Would you print the material exactly, starting at its first line and ending at the line holding "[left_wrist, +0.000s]"?

....

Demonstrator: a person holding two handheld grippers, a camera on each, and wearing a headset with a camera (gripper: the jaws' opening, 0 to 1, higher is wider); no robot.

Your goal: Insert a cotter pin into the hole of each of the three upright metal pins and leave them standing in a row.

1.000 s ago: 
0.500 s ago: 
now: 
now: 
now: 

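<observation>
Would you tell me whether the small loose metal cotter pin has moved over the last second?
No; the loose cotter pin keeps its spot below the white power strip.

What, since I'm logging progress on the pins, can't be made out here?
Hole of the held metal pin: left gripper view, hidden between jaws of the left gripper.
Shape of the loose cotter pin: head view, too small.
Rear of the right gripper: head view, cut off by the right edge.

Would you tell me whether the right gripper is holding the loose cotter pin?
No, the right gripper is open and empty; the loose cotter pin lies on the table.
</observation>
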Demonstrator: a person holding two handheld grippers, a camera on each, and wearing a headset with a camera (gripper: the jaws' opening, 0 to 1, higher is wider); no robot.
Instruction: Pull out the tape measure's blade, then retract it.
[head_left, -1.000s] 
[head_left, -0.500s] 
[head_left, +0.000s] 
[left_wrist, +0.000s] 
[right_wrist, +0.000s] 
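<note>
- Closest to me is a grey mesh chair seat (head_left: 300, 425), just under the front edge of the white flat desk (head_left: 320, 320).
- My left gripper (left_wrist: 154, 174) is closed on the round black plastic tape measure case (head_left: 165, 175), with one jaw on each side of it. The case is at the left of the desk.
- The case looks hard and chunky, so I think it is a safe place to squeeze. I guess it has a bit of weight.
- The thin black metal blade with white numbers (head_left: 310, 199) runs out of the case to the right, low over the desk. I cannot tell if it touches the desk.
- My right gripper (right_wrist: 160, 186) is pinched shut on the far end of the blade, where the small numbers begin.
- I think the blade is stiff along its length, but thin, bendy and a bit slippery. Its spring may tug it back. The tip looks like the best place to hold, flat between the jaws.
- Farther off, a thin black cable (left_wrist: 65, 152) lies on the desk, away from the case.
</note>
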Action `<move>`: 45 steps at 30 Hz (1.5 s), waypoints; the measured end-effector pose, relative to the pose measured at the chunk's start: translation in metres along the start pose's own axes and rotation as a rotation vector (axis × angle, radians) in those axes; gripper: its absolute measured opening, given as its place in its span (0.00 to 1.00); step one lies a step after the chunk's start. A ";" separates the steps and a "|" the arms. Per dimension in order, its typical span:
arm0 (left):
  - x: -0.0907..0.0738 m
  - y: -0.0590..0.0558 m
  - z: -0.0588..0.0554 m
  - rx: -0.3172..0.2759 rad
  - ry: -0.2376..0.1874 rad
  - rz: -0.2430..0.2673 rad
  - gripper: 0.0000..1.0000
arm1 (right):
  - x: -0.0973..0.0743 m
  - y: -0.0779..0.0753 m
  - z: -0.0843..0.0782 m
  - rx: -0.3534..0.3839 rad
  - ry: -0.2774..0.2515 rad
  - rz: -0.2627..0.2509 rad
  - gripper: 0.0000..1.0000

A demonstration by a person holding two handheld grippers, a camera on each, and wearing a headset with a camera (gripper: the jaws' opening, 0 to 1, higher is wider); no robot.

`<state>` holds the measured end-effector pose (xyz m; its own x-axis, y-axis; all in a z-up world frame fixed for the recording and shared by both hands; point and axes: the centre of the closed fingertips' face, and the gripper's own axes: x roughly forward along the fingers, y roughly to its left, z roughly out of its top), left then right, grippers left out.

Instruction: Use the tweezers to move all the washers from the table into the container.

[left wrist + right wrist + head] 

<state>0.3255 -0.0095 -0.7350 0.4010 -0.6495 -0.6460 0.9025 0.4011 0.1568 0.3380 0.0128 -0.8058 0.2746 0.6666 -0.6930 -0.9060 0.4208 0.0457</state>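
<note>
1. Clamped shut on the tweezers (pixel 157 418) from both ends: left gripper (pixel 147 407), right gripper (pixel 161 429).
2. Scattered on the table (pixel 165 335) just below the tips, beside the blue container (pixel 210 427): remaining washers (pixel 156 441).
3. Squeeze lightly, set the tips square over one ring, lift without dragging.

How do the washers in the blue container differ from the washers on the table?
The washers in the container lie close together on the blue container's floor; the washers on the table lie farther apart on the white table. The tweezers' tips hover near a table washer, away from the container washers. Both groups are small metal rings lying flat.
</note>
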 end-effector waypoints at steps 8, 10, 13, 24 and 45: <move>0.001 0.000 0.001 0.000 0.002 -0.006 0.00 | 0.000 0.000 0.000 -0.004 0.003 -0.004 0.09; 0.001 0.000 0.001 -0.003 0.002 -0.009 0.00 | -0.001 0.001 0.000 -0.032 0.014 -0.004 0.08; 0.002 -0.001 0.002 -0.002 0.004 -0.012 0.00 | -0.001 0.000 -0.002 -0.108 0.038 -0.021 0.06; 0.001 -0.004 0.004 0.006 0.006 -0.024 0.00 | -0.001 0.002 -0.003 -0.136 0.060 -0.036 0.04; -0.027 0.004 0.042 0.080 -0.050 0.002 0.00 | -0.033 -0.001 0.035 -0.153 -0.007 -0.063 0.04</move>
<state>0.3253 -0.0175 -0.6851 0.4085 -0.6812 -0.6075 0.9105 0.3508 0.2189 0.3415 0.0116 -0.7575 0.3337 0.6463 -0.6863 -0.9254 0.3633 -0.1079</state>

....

Answer space –
Demonstrator: a person holding two handheld grippers, a camera on each, and wearing a headset with a camera (gripper: the jaws' opening, 0 to 1, higher is wider); no robot.

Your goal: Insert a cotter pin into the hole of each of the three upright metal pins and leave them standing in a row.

1.000 s ago: 
0.500 s ago: 
now: 
now: 
now: 

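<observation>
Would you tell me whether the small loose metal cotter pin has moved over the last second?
No; the loose cotter pin keeps its spot below the white power strip.

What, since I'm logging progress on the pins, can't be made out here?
Hole of the held metal pin: left gripper view, hidden between jaws of the left gripper.
Shape of the loose cotter pin: head view, too small.
Rear of the right gripper: head view, cut off by the right edge.

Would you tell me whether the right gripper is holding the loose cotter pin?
No, the right gripper is open and empty; the loose cotter pin lies on the table.
</observation>
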Demonstrator: a person holding two handheld grippers, a camera on each, and wearing a headset with a camera (gripper: the jaws' opening, 0 to 1, higher is wider); no robot.
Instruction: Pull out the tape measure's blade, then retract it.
[head_left, -1.000s] 
[head_left, -0.500s] 
[head_left, +0.000s] 
[left_wrist, +0.000s] 

That is the complete answer.